* _Supplied records_:

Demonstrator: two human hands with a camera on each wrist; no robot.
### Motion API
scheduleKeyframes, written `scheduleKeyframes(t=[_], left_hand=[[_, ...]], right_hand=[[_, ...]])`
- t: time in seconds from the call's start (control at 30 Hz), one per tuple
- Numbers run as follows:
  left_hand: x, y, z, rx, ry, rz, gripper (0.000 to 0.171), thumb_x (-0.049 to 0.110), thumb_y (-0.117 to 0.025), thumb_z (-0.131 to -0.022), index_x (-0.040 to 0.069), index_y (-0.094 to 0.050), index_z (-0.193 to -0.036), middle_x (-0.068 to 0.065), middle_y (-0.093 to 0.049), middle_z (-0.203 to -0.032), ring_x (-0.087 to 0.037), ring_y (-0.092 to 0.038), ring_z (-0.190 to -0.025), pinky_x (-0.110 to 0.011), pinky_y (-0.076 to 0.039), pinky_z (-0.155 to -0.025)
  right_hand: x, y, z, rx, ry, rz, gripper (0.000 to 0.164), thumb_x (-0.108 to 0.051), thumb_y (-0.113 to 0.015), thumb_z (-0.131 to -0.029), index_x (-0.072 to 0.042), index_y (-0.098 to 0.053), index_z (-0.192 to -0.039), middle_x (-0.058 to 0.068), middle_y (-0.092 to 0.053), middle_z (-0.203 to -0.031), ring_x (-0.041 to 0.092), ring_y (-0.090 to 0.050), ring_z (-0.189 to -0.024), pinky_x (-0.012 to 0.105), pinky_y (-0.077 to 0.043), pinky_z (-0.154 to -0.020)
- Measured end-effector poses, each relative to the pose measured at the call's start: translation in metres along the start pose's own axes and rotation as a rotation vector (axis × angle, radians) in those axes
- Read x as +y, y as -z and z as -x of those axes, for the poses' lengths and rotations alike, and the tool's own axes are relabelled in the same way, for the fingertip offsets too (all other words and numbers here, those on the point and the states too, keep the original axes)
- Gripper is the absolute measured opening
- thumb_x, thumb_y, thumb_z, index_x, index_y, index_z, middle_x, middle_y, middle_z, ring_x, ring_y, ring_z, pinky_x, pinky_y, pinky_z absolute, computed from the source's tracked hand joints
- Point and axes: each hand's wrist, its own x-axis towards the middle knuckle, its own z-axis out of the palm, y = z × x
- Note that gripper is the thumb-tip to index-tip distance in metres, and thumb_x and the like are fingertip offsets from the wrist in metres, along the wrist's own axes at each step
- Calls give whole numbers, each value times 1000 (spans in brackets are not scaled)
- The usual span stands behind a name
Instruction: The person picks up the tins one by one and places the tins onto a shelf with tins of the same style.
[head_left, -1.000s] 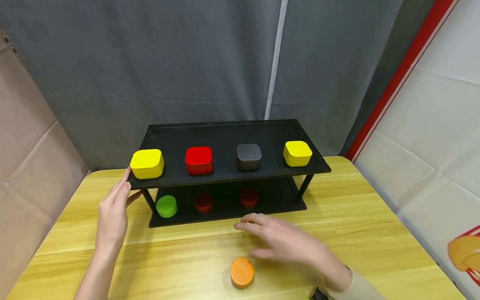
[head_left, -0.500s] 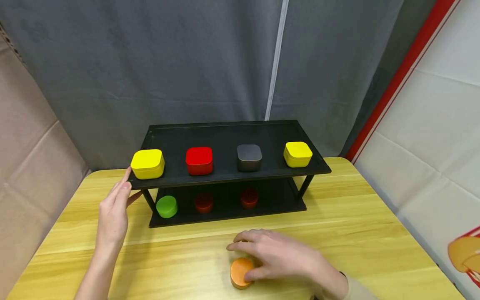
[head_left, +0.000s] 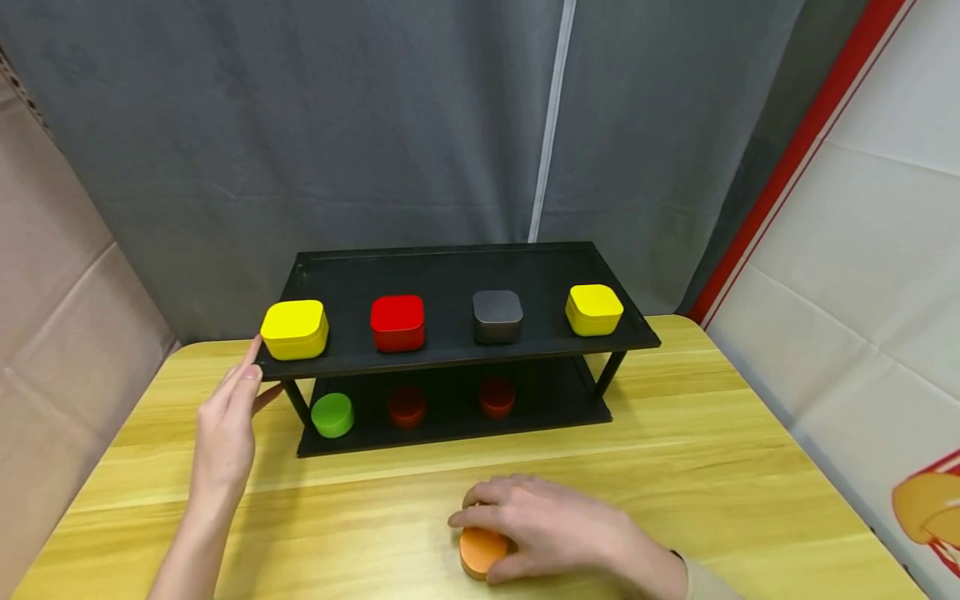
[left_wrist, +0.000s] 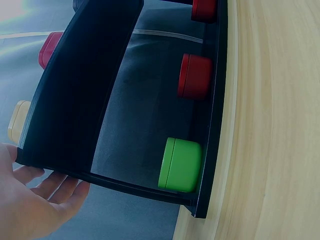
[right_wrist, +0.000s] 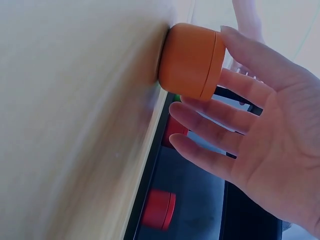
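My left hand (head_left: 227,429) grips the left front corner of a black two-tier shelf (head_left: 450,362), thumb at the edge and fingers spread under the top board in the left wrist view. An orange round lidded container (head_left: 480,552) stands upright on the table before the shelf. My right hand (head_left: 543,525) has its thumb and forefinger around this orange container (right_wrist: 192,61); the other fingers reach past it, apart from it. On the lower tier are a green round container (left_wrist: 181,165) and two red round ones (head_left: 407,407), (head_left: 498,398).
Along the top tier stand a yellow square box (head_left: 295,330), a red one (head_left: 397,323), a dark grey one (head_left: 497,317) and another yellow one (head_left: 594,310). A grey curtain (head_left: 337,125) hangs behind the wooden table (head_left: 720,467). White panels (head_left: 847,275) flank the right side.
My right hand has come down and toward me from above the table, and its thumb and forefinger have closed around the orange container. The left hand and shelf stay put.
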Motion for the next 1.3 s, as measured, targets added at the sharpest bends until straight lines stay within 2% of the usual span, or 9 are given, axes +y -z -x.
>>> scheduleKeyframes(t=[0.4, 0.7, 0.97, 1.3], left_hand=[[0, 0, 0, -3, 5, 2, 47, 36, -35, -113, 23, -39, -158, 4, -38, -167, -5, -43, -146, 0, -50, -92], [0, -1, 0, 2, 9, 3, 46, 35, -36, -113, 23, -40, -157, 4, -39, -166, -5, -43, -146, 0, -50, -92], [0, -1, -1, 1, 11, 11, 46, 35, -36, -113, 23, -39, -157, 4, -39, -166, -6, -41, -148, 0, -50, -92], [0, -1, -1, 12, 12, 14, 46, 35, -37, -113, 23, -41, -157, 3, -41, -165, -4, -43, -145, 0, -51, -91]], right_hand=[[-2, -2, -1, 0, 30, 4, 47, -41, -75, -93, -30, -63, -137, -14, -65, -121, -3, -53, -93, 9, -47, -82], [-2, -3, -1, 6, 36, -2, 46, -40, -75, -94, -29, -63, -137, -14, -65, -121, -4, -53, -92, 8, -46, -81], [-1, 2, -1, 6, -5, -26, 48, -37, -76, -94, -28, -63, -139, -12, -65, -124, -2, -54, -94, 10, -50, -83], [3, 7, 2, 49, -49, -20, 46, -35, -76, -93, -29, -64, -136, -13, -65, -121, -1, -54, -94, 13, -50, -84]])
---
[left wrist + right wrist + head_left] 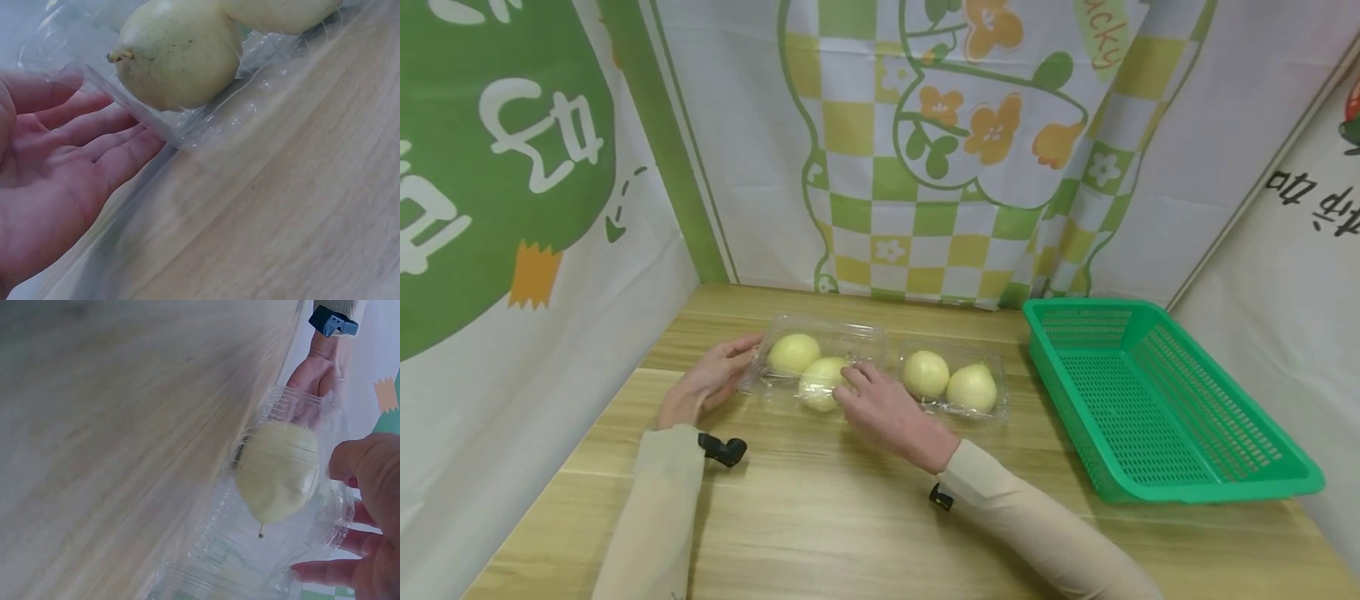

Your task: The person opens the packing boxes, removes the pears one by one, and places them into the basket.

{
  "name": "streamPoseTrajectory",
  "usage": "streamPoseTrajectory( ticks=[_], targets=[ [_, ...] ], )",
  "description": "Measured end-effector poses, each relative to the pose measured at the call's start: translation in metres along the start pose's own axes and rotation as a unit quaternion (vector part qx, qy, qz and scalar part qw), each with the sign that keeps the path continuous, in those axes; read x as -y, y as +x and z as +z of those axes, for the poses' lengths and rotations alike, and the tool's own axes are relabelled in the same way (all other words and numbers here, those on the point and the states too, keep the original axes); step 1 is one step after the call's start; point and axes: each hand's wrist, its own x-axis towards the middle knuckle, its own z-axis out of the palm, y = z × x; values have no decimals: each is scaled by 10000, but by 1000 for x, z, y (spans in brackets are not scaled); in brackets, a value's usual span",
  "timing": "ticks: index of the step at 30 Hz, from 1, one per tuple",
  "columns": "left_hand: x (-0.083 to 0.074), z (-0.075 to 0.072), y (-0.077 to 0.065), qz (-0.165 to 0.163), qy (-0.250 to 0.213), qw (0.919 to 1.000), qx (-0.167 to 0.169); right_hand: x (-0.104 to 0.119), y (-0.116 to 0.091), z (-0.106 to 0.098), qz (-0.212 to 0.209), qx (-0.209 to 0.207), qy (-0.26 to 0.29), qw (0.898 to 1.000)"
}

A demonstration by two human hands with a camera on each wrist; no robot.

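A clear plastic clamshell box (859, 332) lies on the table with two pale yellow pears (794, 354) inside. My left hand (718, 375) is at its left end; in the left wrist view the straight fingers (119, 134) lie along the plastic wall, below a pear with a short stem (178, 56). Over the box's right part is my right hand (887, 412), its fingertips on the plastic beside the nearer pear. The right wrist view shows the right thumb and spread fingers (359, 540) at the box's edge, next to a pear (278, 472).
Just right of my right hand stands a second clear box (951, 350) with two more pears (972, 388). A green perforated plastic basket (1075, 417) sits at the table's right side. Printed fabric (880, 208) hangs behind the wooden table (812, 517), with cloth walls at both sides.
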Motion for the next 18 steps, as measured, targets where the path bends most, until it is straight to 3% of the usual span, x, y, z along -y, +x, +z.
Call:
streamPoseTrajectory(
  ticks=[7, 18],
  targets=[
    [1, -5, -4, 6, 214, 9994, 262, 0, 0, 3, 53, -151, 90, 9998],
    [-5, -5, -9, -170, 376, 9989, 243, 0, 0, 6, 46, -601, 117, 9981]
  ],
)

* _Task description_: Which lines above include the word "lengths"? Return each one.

* _Answer to this problem_:
- Read x as +y, y as -z and z as -x of those axes, for the poses' lengths and rotations alike, and the tool's own axes are relabelled in the same way, for the fingertip offsets too (all other words and numbers here, those on the point and the states too, keep the original axes)
  "description": "Measured end-effector poses, each relative to the pose measured at the call's start: translation in metres along the start pose's own axes and rotation as a unit quaternion (vector part qx, qy, qz and scalar part qw), each with the sign that keeps the path continuous, in those axes; read x as -y, y as +x and z as +z of those axes, for the poses' lengths and rotations alike, and the tool's own axes are relabelled in the same way (all other words and numbers here, those on the point and the states too, keep the original axes); step 1 is one step after the call's start; point and axes: each hand's wrist, its own x-axis towards the middle knuckle, its own z-axis out of the palm, y = z × x; values have no decimals: each is scaled by 10000, but by 1000 for x, z, y (spans in brackets are not scaled); in brackets, a value's usual span",

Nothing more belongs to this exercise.